__Action item__
The output is a word-for-word repeat of the listing below, free of images.

__Supplied information__
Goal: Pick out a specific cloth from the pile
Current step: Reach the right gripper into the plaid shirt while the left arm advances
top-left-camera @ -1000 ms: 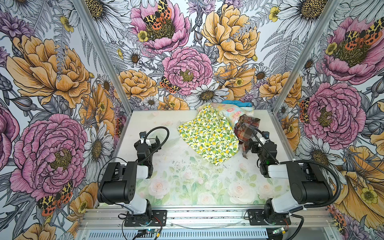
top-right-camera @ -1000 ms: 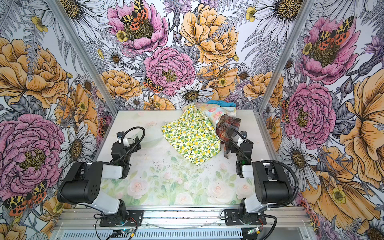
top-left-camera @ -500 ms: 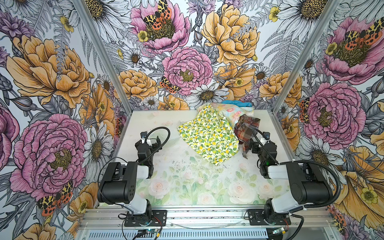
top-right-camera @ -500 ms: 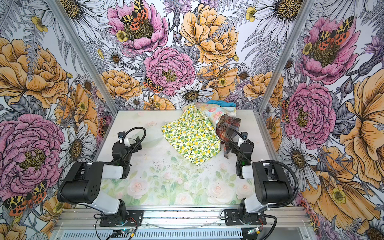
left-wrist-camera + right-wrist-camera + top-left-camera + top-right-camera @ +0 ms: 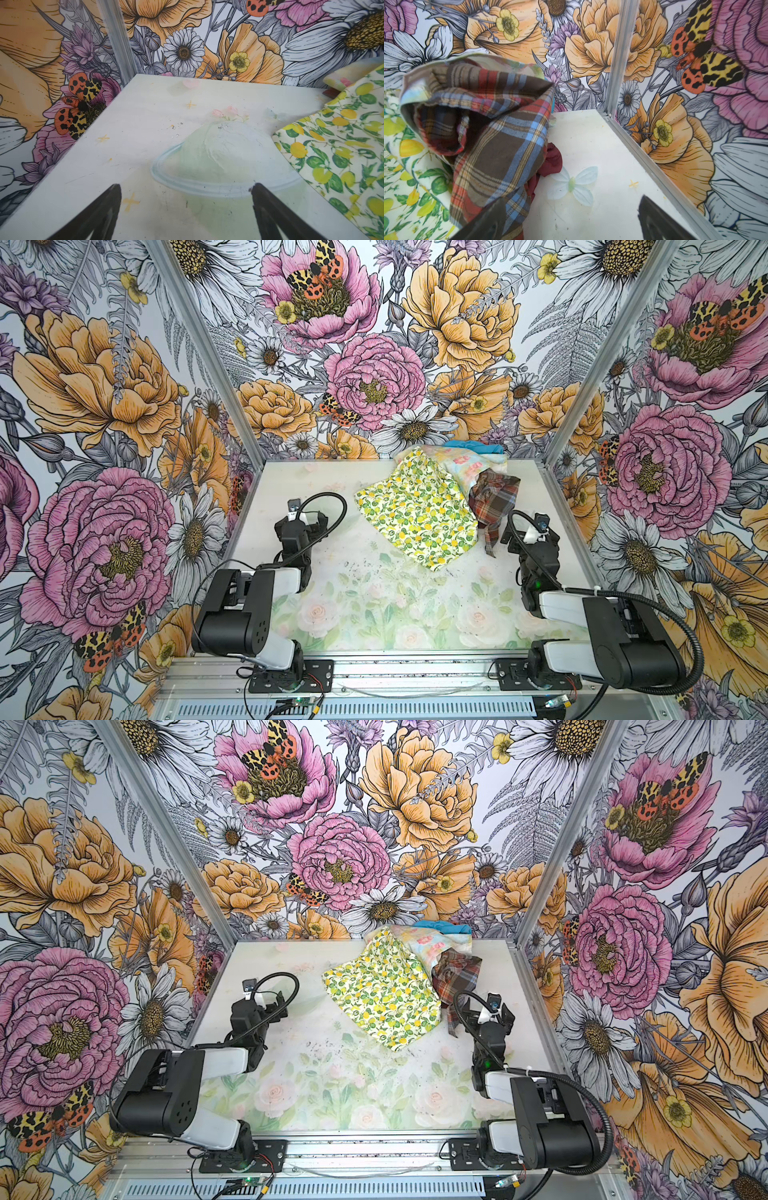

__Task result__
Goal: Pick out a specific cloth from the pile
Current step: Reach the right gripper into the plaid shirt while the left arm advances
top-left-camera @ -1000 ms: 
top-right-camera @ -1000 ms: 
top-left-camera @ -500 ms: 
top-right-camera @ -500 ms: 
left-wrist-camera + right-wrist-camera + top-left-camera + top-right-camera @ +0 ms: 

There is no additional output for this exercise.